TASK TO CARRY OUT ▸
Repeat the whole listing, keeping every word and every line intact.

┌────────

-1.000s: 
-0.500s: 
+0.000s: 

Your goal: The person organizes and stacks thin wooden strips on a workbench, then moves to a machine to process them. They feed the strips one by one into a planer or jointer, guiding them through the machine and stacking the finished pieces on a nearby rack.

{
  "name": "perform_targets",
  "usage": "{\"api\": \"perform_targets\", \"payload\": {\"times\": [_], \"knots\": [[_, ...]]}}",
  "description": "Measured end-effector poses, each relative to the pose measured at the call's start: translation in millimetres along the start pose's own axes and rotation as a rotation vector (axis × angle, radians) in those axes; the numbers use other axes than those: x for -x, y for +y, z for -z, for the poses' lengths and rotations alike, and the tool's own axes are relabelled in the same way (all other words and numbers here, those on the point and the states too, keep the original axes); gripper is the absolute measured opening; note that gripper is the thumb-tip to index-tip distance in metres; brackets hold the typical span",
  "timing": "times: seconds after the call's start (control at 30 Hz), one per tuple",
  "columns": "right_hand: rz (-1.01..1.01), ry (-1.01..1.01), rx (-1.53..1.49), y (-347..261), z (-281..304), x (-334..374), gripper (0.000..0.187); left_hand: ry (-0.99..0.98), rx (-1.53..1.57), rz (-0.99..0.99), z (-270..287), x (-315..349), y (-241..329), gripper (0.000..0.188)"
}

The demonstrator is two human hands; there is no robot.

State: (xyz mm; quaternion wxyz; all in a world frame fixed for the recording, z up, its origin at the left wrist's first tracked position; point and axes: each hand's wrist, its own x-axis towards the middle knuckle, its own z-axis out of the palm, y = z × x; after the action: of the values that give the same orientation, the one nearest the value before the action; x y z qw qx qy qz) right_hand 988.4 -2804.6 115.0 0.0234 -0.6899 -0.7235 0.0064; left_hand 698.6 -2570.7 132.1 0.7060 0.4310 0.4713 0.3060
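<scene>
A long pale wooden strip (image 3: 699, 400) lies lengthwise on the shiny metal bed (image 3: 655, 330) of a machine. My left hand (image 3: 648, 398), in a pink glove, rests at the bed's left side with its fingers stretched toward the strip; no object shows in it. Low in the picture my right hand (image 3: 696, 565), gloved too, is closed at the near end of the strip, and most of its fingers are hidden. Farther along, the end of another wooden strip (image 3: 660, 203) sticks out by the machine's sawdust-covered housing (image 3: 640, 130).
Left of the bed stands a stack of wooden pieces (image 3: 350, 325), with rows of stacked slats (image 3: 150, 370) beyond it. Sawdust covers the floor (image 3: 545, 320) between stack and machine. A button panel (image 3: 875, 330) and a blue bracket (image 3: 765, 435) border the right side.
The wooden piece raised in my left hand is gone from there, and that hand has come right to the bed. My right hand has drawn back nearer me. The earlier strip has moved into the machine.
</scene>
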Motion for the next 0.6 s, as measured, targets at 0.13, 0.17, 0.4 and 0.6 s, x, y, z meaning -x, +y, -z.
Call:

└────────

OUTPUT OF THE TASK ▸
-1.000s: 
-0.500s: 
+0.000s: 

Your goal: The person organizes and stacks thin wooden strips on a workbench, then moves to a machine to process them. They feed the strips one by one into a planer or jointer, guiding them through the machine and stacking the finished pieces on a nearby rack.

{
  "name": "perform_targets",
  "usage": "{\"api\": \"perform_targets\", \"payload\": {\"times\": [_], \"knots\": [[_, ...]]}}",
  "description": "Measured end-effector poses, each relative to the pose measured at the call's start: translation in millimetres along the start pose's own axes and rotation as a rotation vector (axis × angle, radians) in those axes; the numbers use other axes than those: x for -x, y for +y, z for -z, for the poses' lengths and rotations alike, and the tool's own axes are relabelled in the same way (all other words and numbers here, those on the point and the states too, keep the original axes); gripper is the absolute measured opening; note that gripper is the thumb-tip to index-tip distance in metres; brackets hold the typical span",
  "timing": "times: seconds after the call's start (control at 30 Hz), one per tuple",
  "columns": "right_hand: rz (-1.01..1.01), ry (-1.01..1.01), rx (-1.53..1.49), y (-347..261), z (-281..304), x (-334..374), gripper (0.000..0.187); left_hand: ry (-0.99..0.98), rx (-1.53..1.57), rz (-0.99..0.99), z (-270..287), x (-315..349), y (-241..329), gripper (0.000..0.188)"
}

The demonstrator is two human hands; there is no robot.

State: (xyz mm; quaternion wxyz; all in a world frame fixed for the recording, z up, its origin at the left wrist's first tracked position; point and axes: each hand's wrist, its own x-axis towards the middle knuckle, its own z-axis out of the palm, y = z × x; after the action: of the values that give the same orientation, the one nearest the value before the action; x y z qw qx qy qz) right_hand 988.4 -2804.6 115.0 0.0234 -0.6899 -0.7235 0.0064; left_hand 698.6 -2570.7 132.1 0.7060 0.4310 0.4713 0.3060
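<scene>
A long pale wooden strip (image 3: 699, 400) lies lengthwise on the shiny metal bed (image 3: 655, 330) of a machine. My left hand (image 3: 648, 398), in a pink glove, rests at the bed's left side with its fingers stretched toward the strip; no object shows in it. Low in the picture my right hand (image 3: 696, 565), gloved too, is closed at the near end of the strip, and most of its fingers are hidden. Farther along, the end of another wooden strip (image 3: 660, 203) sticks out by the machine's sawdust-covered housing (image 3: 640, 130).
Left of the bed stands a stack of wooden pieces (image 3: 350, 325), with rows of stacked slats (image 3: 150, 370) beyond it. Sawdust covers the floor (image 3: 545, 320) between stack and machine. A button panel (image 3: 875, 330) and a blue bracket (image 3: 765, 435) border the right side.
The wooden piece raised in my left hand is gone from there, and that hand has come right to the bed. My right hand has drawn back nearer me. The earlier strip has moved into the machine.
</scene>
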Motion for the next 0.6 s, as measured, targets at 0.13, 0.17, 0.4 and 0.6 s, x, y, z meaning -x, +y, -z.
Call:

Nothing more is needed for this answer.